J Korean Med Sci.  2009 Apr;24(2):354-356. 10.3346/jkms.2009.24.2.354.

A Case of Cardiac Dysfunction Associated with Monoclonal Gammopathy of Undetermined Significance

Affiliations
  • 1Department of Cardiology, East-West Neo Medical Center of Kyunghee University, Seoul, Korea. issohn89@hanmail.net
  • 2Department of Pathology, East-West Neo Medical Center of Kyunghee University, Seoul, Korea.

Abstract

The monoclonal gammopathies (MG) are monoclonal neoplasms related to each other by virtue of their development from common progenitors in the B lymphocyte lineage. Cardiac dysfunction in patients with MG is not well established. We experienced a case of cardiac dysfunction associated with MG identified by echocardiography and biopsy. Fifty nine year-old man was admitted because of dyspnea for several months. Echocardiography revealed diastolic dysfunction showing restrictive physiology with elevated left ventricular filling pressure. Bone marrow (BM) studies and immunoelectrophoresis were compatible with monoclonal gammopathy of undetermined significance. Endomyocardial, BM, and enteral biopsies for ruling out for amyloidosis (Congo-red stain) were negative. This is the case of non-amyloidotic light chain deposition cardiomyopathy.

Keyword

Ventricular Dysfunction; Paraproteinemias; Echocardiography

MeSH Terms

Bone Marrow/pathology
Cardiomyopathies/diagnosis/*etiology/ultrasonography
Humans
Immunoglobulin kappa-Chains/analysis
Male
Middle Aged
Paraproteinemias/*complications/pathology

Figure

  • Fig. 1 In serum (left) and urine (right) immunoelectrophoresis study, lambda type monoclonal gammopathy was shown.

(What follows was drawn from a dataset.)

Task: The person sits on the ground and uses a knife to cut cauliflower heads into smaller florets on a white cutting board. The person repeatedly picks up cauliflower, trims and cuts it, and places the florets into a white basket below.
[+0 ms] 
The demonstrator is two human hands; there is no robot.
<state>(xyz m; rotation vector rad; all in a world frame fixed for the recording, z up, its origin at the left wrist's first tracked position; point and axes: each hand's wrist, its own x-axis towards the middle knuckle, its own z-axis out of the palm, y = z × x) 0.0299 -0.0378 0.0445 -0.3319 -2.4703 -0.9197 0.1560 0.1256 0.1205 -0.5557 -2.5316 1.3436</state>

  • Fig. 2 Electrocardiogram demonstrated regular sinus rhythm with premature atrial beat, left axis deviation, and poor R progression on precordial leads.

  • Fig. 3 Echocardiography demonstrated increased thickness of the left ventricle (LV) wall and both atrial enlargement and normal systolic function with normal wall motion. Mitral inflow and mitral anular Doppler tissue velocities showed grade 3 diastolic dysfunction and high E/E', suggesting markedly elevated LV filling pressure.

  • Fig. 4 In bone marrow biopsy, plasma cells were increased and counted up to 6.8% of absolute neutrophil count. (H&E stain, ×200).

  • Fig. 5 (A) Right ventricular endomyocardial biopsy with Congo-red stain did not show apple-green birefringence in polarized light (×200). (B) Same specimen of immunostaining for lambda light chain showed positive for perivascular deposition of immunoglobulins (brown color, ×400).